Die meisten chinesischen Firmen tun sich schwer damit, den Weltmarkt zu erobern. Der dominante Player in der am schnellsten wachsenden Wirtschaft der Welt zu sein, reicht ihnen schon. Oder bestellen Sie bei Alibaba?
Ab und zu.
Wow. Die meisten Amerikaner wissen nicht mal, dass Alibaba existiert. Aber zurück zur Frage: Wenn man die GAFA in zehn oder elf einzelne Firmen aufteilte, wären diese besser aufgestellt, um gegen jeden Rivalen auf der Welt zu bestehen.
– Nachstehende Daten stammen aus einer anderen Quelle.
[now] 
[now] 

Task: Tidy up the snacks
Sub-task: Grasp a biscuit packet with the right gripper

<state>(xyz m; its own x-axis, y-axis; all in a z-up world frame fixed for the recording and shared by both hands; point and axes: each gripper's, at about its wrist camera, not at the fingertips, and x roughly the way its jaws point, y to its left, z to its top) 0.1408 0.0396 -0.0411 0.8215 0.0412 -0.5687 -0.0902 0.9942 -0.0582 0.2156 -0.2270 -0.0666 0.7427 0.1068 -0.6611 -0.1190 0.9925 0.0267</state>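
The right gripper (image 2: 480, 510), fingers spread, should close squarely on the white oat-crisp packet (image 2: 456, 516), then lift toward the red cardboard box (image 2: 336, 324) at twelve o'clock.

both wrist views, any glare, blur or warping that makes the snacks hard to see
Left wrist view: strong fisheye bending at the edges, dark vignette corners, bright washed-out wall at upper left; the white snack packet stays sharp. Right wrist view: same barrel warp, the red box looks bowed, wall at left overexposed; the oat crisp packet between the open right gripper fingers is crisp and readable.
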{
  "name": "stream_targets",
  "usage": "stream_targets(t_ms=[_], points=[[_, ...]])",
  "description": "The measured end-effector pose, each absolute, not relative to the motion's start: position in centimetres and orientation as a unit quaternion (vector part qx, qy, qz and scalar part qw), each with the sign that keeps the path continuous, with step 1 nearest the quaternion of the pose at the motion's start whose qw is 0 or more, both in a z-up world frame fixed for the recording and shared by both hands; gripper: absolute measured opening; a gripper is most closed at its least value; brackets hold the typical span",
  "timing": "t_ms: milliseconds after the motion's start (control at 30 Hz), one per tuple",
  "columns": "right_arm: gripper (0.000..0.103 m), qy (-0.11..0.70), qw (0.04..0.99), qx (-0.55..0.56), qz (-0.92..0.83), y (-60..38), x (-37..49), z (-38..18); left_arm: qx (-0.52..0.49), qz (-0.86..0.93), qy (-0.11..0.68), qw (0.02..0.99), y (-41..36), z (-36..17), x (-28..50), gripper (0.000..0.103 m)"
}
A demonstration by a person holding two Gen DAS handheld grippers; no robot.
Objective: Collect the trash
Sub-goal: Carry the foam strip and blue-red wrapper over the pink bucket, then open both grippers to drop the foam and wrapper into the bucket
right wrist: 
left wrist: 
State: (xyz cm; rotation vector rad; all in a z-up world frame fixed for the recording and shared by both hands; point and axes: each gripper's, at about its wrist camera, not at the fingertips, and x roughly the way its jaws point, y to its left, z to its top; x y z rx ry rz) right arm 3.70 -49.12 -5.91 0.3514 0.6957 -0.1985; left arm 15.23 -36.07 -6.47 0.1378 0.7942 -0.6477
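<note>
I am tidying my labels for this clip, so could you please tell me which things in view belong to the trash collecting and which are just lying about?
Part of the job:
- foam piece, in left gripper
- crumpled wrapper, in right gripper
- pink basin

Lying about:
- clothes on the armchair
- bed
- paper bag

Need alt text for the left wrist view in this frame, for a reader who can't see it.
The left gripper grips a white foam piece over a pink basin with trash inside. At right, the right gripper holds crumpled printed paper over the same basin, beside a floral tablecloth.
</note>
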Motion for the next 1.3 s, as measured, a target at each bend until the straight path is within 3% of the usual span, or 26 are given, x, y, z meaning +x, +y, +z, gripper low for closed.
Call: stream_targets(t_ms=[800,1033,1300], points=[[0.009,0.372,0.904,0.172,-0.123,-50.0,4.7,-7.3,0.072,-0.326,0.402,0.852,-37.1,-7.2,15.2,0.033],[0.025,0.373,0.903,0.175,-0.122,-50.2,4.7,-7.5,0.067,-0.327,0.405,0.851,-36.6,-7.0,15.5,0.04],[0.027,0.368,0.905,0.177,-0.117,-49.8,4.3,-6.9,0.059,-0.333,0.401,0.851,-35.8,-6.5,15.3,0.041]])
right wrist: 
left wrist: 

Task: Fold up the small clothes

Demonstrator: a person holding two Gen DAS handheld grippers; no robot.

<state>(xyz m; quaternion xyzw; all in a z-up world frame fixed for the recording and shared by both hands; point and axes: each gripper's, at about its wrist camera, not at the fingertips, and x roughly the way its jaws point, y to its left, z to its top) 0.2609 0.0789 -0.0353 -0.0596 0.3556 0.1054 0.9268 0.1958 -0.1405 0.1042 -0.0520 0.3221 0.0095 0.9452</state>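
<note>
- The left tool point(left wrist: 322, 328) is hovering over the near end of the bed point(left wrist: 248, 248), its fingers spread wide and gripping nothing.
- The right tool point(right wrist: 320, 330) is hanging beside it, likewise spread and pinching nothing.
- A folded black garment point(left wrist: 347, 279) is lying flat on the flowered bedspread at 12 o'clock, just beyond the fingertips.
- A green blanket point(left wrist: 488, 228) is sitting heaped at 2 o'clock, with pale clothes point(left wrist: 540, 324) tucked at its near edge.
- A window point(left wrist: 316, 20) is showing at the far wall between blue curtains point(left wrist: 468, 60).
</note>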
Die Angst, dass die chinesischen Firmen sie überrollen, ist übertrieben.
Wie werden die GAFA in drei Jahren aussehen?
Amazon wird noch dieses Jahr Apple als wertvollste Firma der Welt überholen. Facebook wird an Wert verlieren. Nicht weil das Geschäft nicht mehr wachsen würde, sondern weil die Regulierung die Gewinne reduzieren wird.
Und Apple und Google?
Apple wird weiterhin der beste Brand der Welt sein, aber an Wert verlieren: Sie haben den wichtigsten Kampf verloren, jenen um sprachgesteuerte Assistenten. Vor fünf Jahren waren sie die Ersten, aber Amazons Alexa und Google haben Apple inzwischen klar überholt. Google wird weiter an Wert gewinnen, denn die Firma hat die beste Firmenkultur aufgebaut, um die schlausten Köpfe zu gewinnen und zu behalten: Bei Google finden Sie die grösste Konzentration an menschlicher Intelligenz, die jemals in einer Firma versammelt war.
Wer wird die nächste Big-Tech-Firma sein?
Man kann argumentieren, dass Microsoft bereits dazugehört. Die Firma ist sehr gut gemanagt und erlebt gerade eine Renaissance. Aus Konsumentensicht würde ich sagen, die nächste ist wahrscheinlich Netflix. Der zweitwichtigste Bildschirm in unserem Leben ist der Fernseher. Und die Millennials in den USA schauen inzwischen mehr Netflix als alle Fernsehprogramme zusammen. Auch in Europa wächst Netflix schnell. Von den Old-Economy-Firmen hat Disney die besten Chancen. Sie haben so unglaublich viel guten Content, dass sie ein ähnliches Abo-Modell wie Netflix anbieten könnten. Werbefreie, abonnementbasierte Medien sind die Zukunft.